First, I saved the ResNet model weights that were trained with nn.DataParallel().
Then, I loaded the weights and initialized like the code below.

model = nn.DataParallel(model)
checkpoint = torch.load(fpath)
model.module.load_state_dict(checkpoint[‘state_dict’])

Second, I freezed the ResNet model and only trained the Generator with the output of ResNet model features.

The problem is the generator is not properly trained at all!
But weird thing is that when I used ResNet50 model that was only trained on 1 GPU, and load the weights, the Generator is properly trained!. I also, checked the ResNet50 model performance after loading through torch.load(), the performance is still the same.

I really cannot figure out what the problem is here. I checked the model weights properly loaded that was trained with nn.DataParallel.

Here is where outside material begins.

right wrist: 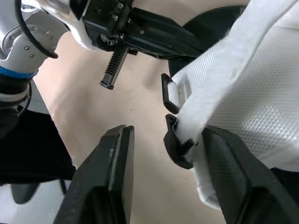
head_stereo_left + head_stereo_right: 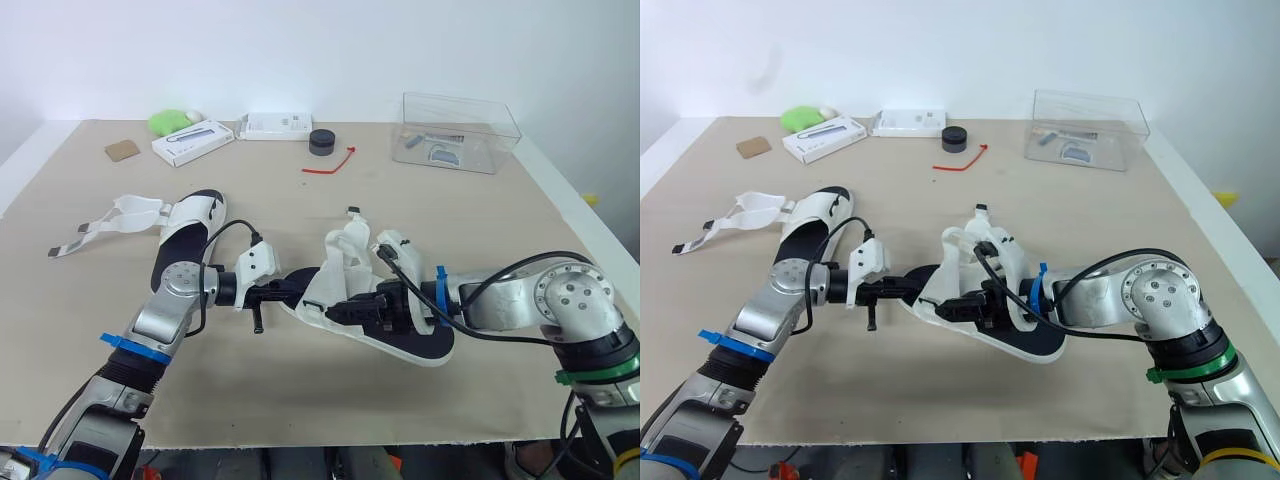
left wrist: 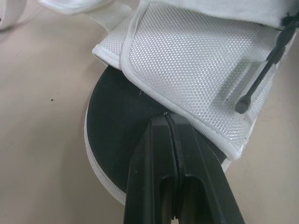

Is it not possible to use model weights trained with nn.DataParallel??
Do I need to do something more rather than loading ResNet50 model?

What am I doing wrong?? Can someone tell me.

ptrblck · February 9, 2022, 1:39am

No, it’s possible to load model parameters trained with DataParallel.
Usually, you would load the state_dict before wrapping the model into nn.DataParallel, but I don’t think that’s the issue here.

Based on your code snippet the Generator is not defined and is another model, which gets the outputs of the pretrained ResNet which is wrapped into nn.DataParallel?
If so, I’m unsure I understand the question completely, as the issue seems to come from the Generator, not the ResNet.